A excelência acadêmica pode ser ‘aprendida’?
O sucesso nos estudos não precisa ser um privilégio de poucos, mas resultado de hábitos estratégicos que podem ser aprendidos
Pesquisas em ciência cognitiva e educacional, aliadas a experiências práticas na América Latina, demonstram que o desempenho acadêmico de ponta é alcançável por qualquer um, quebrando a lógica de que apenas condições ambientais favoráveis, ou capacidades individuais acima da média, determinariam o resultado.

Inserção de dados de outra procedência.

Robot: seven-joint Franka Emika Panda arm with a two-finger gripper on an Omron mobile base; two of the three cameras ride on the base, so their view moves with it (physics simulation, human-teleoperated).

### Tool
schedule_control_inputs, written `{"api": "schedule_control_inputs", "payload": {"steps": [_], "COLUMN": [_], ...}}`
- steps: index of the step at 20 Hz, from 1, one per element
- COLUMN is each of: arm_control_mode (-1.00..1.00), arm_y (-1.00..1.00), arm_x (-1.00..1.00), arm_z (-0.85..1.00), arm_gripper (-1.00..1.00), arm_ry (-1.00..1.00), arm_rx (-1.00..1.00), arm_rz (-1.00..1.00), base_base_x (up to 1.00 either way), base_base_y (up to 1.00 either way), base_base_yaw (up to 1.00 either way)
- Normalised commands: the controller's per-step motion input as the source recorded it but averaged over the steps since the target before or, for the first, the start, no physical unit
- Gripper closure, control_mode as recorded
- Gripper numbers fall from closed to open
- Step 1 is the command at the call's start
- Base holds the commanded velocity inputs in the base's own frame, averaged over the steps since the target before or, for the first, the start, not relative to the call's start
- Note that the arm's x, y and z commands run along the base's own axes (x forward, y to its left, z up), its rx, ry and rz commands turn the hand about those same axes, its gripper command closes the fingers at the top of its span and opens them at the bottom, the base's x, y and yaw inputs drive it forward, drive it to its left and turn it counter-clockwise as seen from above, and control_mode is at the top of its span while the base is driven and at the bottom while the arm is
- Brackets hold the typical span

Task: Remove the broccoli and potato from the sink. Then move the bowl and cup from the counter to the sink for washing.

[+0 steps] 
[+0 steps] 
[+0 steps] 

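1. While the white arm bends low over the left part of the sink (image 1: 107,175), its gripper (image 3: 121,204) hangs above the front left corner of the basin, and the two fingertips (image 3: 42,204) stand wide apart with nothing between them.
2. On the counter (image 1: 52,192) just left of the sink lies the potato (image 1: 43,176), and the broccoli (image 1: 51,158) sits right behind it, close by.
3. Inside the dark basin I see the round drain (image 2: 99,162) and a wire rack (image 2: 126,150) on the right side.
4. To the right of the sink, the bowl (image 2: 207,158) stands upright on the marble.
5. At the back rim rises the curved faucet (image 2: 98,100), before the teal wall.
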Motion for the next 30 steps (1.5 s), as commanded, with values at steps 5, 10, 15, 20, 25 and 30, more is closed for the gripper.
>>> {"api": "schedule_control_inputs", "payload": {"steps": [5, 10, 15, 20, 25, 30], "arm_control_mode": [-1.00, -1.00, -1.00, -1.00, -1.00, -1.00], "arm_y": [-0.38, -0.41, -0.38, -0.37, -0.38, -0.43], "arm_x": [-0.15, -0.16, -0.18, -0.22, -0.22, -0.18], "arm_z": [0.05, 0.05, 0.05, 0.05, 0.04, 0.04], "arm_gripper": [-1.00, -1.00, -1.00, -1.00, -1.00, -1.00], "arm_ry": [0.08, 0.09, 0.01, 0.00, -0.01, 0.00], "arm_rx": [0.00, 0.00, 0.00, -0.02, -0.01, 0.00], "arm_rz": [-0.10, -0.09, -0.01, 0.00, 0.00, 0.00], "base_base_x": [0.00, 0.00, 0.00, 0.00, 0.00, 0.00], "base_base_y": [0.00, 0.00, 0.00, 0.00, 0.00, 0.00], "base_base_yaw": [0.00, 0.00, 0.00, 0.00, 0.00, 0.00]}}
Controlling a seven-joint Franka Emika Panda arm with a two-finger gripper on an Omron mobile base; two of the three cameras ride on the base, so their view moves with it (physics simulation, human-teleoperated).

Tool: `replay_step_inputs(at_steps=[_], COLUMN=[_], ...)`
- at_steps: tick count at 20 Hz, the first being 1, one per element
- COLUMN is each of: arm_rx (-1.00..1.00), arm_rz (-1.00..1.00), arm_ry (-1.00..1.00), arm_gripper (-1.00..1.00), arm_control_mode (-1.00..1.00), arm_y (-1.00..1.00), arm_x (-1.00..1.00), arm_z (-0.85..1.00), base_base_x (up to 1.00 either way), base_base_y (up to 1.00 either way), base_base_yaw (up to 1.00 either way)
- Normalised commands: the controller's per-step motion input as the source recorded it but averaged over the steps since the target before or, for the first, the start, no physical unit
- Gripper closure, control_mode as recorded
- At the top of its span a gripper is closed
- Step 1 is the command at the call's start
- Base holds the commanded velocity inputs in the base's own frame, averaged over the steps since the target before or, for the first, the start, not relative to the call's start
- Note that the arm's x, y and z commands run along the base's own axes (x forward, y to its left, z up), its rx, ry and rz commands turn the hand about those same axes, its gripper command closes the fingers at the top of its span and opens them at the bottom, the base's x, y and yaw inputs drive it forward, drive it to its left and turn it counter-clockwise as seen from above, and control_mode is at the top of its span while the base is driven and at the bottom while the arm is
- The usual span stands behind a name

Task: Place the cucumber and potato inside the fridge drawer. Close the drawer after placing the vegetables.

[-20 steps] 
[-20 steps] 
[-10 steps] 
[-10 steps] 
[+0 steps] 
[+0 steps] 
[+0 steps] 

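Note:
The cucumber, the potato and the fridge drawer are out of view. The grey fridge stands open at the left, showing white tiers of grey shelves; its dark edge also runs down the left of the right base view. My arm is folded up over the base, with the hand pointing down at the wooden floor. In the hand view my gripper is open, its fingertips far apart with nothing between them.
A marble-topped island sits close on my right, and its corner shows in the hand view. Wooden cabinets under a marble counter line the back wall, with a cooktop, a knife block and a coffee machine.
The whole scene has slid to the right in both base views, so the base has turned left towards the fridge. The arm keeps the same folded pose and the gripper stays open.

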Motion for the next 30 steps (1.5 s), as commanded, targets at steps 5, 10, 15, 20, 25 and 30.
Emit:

De acordo com Guillermo José Navarro del Toro, professor e pesquisador da Universidade de Guadalajara, alunos que se destacam consistentemente aplicam métodos específicos que vão além de simplesmente dedicar mais horas aos livros – eles estudam de maneira mais eficaz. Essa perspectiva transforma a excelência acadêmica em uma meta democrática e escalável.
Métodos comprovados para estudar melhor
A chave para aprimorar o desempenho reside na adoção de técnicas validadas pela ciência. Uma delas é a prática deliberada e autoavaliação. Inspirada no trabalho de Anders Ericsson, essa abordagem foca intencionalmente nas dificuldades, buscando feedback e ajustando estratégias continuamente.
O planejamento e gerenciamento de tempo também são cruciais. Alunos de sucesso organizam seus estudos em sessões focadas, usando pausas estratégicas e revisões semanais para otimizar o aprendizado, como estudado por B. J. Zimmerman e D. H. Schunk.
Outra técnica poderosa é a recuperação ativa e testes práticos. Em vez de apenas reler, recuperar informações ativamente – por meio de flashcards, autotestes ou explicando conceitos a outros (técnica de Feynman) – fortalece a consolidação do conhecimento e a capacidade de acessá-lo sob pressão.
Ferramentas digitais e iniciativas como a da Olimpíada Brasileira de Matemática das Escolas Públicas (OBMEP), no Brasil, mostram a eficácia dessa abordagem, mesmo em contextos de poucos recursos. Complementarmente, o efeito de espaçamento e repetição distribuída combate o esquecimento.
Baseado no modelo de Hermann Ebbinghaus, revisar o material em intervalos calculados maximiza a retenção de longo prazo. Programas como o “Distributed Study” na Argentina confirmam que essa prática leva a uma retenção significativamente maior do conteúdo ao longo do tempo.
Bem-estar, mentalidade e colaboração
Além das técnicas de estudo direto, o cuidado com o corpo e a mente desempenha um papel vital. A higiene do sono, por exemplo, não é um luxo, mas uma estratégia essencial para a memória e o desempenho. Muitos alunos de alto desempenho também integram práticas como mindfulness ou pausas ativas em suas rotinas.
A chamada “mentalidade de crescimento” é igualmente fundamental. Conforme defendido pela psicóloga Carol S. Dweck, acreditar que a inteligência pode ser desenvolvida com esforço aumenta a persistência e a resiliência diante de desafios.
Programas no Chile e no México que integraram essa perspectiva resultaram em melhorias notáveis na motivação, desempenho e redução da evasão escolar, mesmo em áreas vulneráveis.
Por fim, a aprendizagem estratégica e colaborativa desmistifica a ideia do aluno prodígio solitário. Redes de estudo eficazes, com funções claras e objetivos definidos, permitem que os alunos alavanquem os pontos fortes uns dos outros e abordem problemas complexos coletivamente, gerando resultados que seriam difíceis de alcançar individualmente. Iniciativas como os “círculos de excelência” no Peru, Equador e Bolívia demonstram como a colaboração estruturada impulsiona o aprendizado e a inovação.
Em suma, mais do que vocação inata ou habilidades extraordinárias, o desempenho acadêmico excepcional deriva de um conjunto de hábitos concretos e acessíveis, validados pela ciência e pela prática. Transformar esse conhecimento em políticas educacionais e práticas pedagógicas é o próximo passo para garantir que a excelência nos estudos seja, de fato, uma realidade para todos.